## [Requirement]
Set out exactly every line of the entries below, starting at the line that holds "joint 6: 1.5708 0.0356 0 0" and stopping after the line that holds "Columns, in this".

★ ★ ★

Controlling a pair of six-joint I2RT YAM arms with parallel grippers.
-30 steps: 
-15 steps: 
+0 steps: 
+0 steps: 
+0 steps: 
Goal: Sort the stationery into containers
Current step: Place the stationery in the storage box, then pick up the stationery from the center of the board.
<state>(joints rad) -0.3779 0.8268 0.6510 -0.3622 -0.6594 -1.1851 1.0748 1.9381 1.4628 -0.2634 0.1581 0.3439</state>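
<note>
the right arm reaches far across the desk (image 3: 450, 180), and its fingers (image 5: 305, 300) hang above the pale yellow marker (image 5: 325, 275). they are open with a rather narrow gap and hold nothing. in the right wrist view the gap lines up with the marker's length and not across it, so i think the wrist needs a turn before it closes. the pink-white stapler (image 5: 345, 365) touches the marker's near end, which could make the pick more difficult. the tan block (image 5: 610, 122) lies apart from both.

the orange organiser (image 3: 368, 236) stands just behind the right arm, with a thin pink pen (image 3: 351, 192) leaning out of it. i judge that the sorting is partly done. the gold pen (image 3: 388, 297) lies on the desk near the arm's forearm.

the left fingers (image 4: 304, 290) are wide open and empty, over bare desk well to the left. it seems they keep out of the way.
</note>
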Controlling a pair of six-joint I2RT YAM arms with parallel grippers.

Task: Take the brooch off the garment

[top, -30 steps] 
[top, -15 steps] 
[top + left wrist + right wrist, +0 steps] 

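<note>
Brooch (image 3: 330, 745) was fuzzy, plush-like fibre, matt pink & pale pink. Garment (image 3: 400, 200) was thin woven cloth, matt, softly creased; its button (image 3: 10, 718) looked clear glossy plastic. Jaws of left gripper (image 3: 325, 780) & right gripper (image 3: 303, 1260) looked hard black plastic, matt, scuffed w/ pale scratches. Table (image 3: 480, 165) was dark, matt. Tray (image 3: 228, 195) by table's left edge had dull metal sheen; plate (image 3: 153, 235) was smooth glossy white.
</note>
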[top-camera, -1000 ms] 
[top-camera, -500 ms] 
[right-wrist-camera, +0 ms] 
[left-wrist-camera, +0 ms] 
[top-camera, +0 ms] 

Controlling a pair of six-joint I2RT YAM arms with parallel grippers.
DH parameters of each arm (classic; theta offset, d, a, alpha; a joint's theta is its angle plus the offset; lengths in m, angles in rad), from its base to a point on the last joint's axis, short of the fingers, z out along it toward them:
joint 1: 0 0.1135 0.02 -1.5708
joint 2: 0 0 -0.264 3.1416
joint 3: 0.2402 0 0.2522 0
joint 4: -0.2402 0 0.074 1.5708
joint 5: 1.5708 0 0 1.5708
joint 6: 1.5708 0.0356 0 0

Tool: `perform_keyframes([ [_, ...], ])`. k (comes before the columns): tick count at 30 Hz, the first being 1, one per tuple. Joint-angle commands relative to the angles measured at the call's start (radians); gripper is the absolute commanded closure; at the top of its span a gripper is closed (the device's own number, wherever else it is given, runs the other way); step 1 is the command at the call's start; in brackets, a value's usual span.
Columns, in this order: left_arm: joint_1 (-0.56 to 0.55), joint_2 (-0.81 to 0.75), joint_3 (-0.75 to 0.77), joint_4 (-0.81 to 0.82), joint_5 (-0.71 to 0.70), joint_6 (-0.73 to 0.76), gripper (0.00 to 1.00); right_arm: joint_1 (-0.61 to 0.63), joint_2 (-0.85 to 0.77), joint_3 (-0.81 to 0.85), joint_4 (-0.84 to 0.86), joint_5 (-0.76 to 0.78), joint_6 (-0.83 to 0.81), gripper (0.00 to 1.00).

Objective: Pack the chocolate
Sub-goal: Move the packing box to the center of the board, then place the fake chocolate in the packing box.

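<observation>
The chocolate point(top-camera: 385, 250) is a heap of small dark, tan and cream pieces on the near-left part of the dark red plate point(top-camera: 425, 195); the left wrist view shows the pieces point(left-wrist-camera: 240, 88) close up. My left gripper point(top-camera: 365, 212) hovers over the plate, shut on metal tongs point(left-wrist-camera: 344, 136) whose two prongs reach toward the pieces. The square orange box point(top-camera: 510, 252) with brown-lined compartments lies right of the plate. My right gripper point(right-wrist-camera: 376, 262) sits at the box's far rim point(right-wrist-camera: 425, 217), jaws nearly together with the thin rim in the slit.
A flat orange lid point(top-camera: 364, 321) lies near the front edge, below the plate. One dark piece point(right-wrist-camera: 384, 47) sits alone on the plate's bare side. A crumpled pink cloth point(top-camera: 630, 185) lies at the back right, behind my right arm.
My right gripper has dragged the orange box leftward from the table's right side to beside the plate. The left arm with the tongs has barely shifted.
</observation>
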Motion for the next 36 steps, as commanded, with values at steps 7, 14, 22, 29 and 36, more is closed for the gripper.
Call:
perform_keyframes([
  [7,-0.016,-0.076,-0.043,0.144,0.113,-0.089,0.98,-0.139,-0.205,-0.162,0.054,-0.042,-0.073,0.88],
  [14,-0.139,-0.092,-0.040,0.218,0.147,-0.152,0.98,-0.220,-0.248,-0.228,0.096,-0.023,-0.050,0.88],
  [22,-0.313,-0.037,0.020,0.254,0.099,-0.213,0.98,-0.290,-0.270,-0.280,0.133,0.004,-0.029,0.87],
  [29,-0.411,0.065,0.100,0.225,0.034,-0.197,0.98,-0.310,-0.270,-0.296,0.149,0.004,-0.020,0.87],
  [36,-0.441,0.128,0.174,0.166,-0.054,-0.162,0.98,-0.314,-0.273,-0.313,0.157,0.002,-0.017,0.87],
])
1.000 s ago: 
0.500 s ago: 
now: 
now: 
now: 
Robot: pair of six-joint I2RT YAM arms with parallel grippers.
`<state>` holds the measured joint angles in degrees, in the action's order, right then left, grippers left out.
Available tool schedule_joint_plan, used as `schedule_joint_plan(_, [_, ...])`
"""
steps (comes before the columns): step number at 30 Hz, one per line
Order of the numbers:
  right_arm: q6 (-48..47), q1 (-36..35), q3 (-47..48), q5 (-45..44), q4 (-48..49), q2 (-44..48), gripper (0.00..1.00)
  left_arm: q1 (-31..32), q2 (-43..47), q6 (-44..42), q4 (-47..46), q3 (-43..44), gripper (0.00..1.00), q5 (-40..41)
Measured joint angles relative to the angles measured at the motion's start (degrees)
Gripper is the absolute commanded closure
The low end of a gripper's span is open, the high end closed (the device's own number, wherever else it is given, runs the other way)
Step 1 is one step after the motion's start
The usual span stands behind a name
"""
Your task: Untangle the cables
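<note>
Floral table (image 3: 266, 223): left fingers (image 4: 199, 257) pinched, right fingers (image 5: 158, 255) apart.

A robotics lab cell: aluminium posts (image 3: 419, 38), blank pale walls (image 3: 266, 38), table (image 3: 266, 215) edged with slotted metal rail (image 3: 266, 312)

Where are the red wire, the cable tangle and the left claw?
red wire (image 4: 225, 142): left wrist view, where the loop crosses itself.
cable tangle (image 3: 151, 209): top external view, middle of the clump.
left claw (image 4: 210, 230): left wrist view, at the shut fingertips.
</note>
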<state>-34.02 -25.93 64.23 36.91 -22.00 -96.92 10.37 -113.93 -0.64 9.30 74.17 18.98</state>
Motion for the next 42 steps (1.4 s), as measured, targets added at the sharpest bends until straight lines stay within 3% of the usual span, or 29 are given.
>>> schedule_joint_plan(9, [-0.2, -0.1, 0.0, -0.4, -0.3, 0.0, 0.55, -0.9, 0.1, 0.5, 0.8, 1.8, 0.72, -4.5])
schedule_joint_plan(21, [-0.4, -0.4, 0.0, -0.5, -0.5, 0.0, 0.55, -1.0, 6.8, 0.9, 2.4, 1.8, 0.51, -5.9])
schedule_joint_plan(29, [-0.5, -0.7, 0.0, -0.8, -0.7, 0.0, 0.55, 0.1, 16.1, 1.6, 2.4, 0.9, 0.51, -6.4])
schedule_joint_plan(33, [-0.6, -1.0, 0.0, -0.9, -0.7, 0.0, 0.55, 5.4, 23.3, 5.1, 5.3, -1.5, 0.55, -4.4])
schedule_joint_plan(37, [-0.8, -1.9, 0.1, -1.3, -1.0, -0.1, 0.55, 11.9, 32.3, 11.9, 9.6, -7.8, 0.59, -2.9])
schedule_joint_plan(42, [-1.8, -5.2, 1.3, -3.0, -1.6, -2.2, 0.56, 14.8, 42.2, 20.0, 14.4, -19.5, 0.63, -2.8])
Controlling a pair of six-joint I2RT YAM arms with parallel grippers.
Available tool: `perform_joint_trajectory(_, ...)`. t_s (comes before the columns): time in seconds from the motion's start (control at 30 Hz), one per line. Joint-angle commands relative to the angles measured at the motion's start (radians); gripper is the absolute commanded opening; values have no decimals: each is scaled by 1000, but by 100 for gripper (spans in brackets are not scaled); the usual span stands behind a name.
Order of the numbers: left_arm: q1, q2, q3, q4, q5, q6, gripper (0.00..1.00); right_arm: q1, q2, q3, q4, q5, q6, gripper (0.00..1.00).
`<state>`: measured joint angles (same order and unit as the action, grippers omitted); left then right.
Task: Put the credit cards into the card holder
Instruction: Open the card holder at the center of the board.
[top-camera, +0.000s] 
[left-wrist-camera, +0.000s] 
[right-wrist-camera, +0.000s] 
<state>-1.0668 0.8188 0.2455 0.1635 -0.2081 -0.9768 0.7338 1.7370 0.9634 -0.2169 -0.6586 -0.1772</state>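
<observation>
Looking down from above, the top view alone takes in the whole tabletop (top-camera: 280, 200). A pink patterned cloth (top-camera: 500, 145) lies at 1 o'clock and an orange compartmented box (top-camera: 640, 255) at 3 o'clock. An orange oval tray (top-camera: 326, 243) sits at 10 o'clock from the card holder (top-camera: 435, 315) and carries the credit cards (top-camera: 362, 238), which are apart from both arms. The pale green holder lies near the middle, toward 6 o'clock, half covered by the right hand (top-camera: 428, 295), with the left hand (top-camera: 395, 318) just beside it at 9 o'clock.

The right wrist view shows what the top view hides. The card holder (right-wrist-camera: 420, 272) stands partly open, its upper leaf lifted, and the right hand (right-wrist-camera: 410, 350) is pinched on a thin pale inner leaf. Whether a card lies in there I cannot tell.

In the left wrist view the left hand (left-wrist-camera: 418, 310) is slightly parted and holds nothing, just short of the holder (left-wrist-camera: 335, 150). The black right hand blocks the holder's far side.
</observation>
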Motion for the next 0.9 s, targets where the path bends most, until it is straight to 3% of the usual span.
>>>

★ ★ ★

## [Reply to the task]
joint 6: 1.5708 0.0356 0 0

Tool: `perform_keyframes([ [_, ...], ])`. k (comes before the columns): tick count at 30 Hz, the first being 1, one per tuple. Joint-angle commands relative to the angles measured at the call's start (radians); gripper is the absolute commanded closure; at the top of its span a gripper is closed (the device's own number, wherever else it is given, runs the other way); step 1 is the command at the call's start; in brackets, a value's usual span.
Columns, in this order: left_arm: joint_1 (-0.56 to 0.55), joint_2 (-0.81 to 0.75), joint_3 (-0.75 to 0.77), joint_4 (-0.81 to 0.82), joint_5 (-0.71 to 0.70), joint_6 (-0.73 to 0.76), gripper (0.00 to 1.00); right_arm: joint_1 (-0.61 to 0.63), joint_2 (-0.85 to 0.77), joint_3 (-0.81 to 0.85), joint_4 (-0.84 to 0.86), joint_5 (-0.76 to 0.78), joint_6 (-0.83 to 0.81), gripper (0.00 to 1.00).

That was the complete answer.